What you should do
Everything in the data below except the pictures must be repeated word for word.

Recorded data
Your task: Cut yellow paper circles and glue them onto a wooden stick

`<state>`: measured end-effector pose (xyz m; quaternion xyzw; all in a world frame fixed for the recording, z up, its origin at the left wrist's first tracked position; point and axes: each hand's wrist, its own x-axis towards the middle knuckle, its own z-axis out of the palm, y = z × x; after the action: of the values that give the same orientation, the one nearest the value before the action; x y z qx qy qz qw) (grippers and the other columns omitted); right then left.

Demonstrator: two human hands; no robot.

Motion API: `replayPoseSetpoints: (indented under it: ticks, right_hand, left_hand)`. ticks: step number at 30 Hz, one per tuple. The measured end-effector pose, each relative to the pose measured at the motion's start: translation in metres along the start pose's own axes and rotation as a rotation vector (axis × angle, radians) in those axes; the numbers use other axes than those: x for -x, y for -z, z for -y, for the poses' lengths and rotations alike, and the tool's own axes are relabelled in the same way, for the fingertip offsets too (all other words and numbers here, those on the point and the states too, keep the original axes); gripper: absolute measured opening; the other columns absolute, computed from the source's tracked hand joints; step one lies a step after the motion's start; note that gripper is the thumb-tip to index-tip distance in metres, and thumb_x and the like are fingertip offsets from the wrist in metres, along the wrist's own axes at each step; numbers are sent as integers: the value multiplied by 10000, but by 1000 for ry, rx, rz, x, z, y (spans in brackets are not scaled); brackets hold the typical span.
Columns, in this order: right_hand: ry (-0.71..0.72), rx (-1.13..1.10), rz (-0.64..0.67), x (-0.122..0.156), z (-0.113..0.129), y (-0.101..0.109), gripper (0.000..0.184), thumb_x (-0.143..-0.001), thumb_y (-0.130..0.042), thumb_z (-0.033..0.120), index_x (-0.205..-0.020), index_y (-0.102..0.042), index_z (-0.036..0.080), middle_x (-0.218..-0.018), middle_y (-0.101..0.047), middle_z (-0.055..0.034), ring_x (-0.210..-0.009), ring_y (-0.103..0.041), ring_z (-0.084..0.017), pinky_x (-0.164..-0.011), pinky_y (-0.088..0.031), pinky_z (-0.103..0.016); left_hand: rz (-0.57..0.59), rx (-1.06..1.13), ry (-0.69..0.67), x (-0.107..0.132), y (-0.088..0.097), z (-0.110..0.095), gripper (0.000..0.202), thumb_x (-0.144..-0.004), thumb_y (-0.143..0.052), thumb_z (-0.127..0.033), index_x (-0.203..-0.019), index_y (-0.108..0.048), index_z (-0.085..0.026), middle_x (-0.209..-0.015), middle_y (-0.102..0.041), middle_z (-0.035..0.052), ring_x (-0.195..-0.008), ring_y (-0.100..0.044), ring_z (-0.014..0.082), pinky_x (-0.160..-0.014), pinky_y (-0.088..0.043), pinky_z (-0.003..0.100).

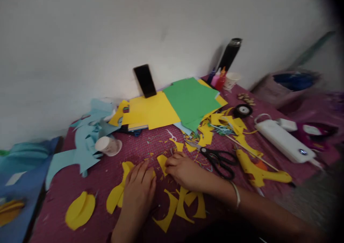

Solution below
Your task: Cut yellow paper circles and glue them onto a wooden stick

`<state>`: measured end-effector pose (xyz m; quaternion xyzw; all in a world frame fixed for the recording, z up, its origin at the left wrist's first tracked position; point and axes: each hand's wrist, its own x-axis towards the middle knuckle, its own z-axis out of the palm, y = z × x; after the action: of the values that give the same orientation, the one nearest the value before the action; x y z qx qy qz qw) (grippers and the other columns omitted); right then left.

Demonstrator: two human hands; no robot.

Motion API: `replayPoseSetpoints: (indented under it: ticks, right_hand, left_hand)`. ticks: step number at 30 Hz, one per tuple. The measured end-effector pose, each relative to the pose measured at the motion's start: translation in metres along the start pose's own axes and rotation as a rotation vector (axis × angle, radians) in those axes; the numbers use other axes than those: x for -x, y for -z, z for -y, for the poses' lengths and rotations alike, and the tool's own axes are relabelled in the same way, for the fingertip offsets too (all other words and numbers here, those on the point and the states too, keep the original axes); gripper: absolute measured opening; the other columns absolute, computed from the source's tracked hand joints; step one lies a step after the motion's start; note that gripper is the thumb-tip to index-tip distance in metres, and thumb_x and the like are fingertip offsets from the wrist in metres, along the wrist's own axes at each step; numbers are sent as integers: the value multiplied by 10000, but by 1000 for ry, rx, rz, x, z, y (spans in brackets are not scaled); brackets hold the typical span.
Columns, in this order: right_hand: ry (-0.71..0.72), rx (-1.13..1.10), rz (-0.64..0.67), x (-0.122..0.156), z (-0.113..0.129), y (-0.101..0.109), gripper (0.000..0.184), thumb_x (-0.143..-0.001), thumb_y (-0.130..0.042), thumb_z (-0.033..0.120), index_x (-0.205..-0.020), index_y (-0.102..0.042), index_z (-0.036..0.080), middle_x (-0.218..-0.018), middle_y (-0.101..0.047), middle_z (-0.055..0.034), ring_x (-0.210..-0.009), ring_y (-0.103..0.041), ring_z (-0.084..0.017), pinky_x (-0.164..-0.011), pinky_y (-0.088..0.031), pinky_z (-0.103..0.016); left_hand: rz (-0.57..0.59), rx (-1.06..1.13), ry (-0.69..0.67), x (-0.107..0.132), y (-0.088..0.097), z (-0.110..0.095), gripper (0.000..0.202), thumb_x (-0.144..-0.004), thumb_y (-0.143..0.052), thumb_z (-0.127..0.033), index_x (-0.203..-0.019), index_y (-0.108..0.048), index_z (-0.085..0.026), middle_x (-0.209..-0.015), middle_y (-0.102..0.041), middle_z (-0.035..0.052), ring_x (-0.195..-0.008), ring_y (-0.100..0.044), ring_z (-0.014..0.082), pinky_x (-0.160..-0.014), pinky_y (-0.088..0.043), pinky_z (-0.003..0.100).

This exercise requires no additional answer.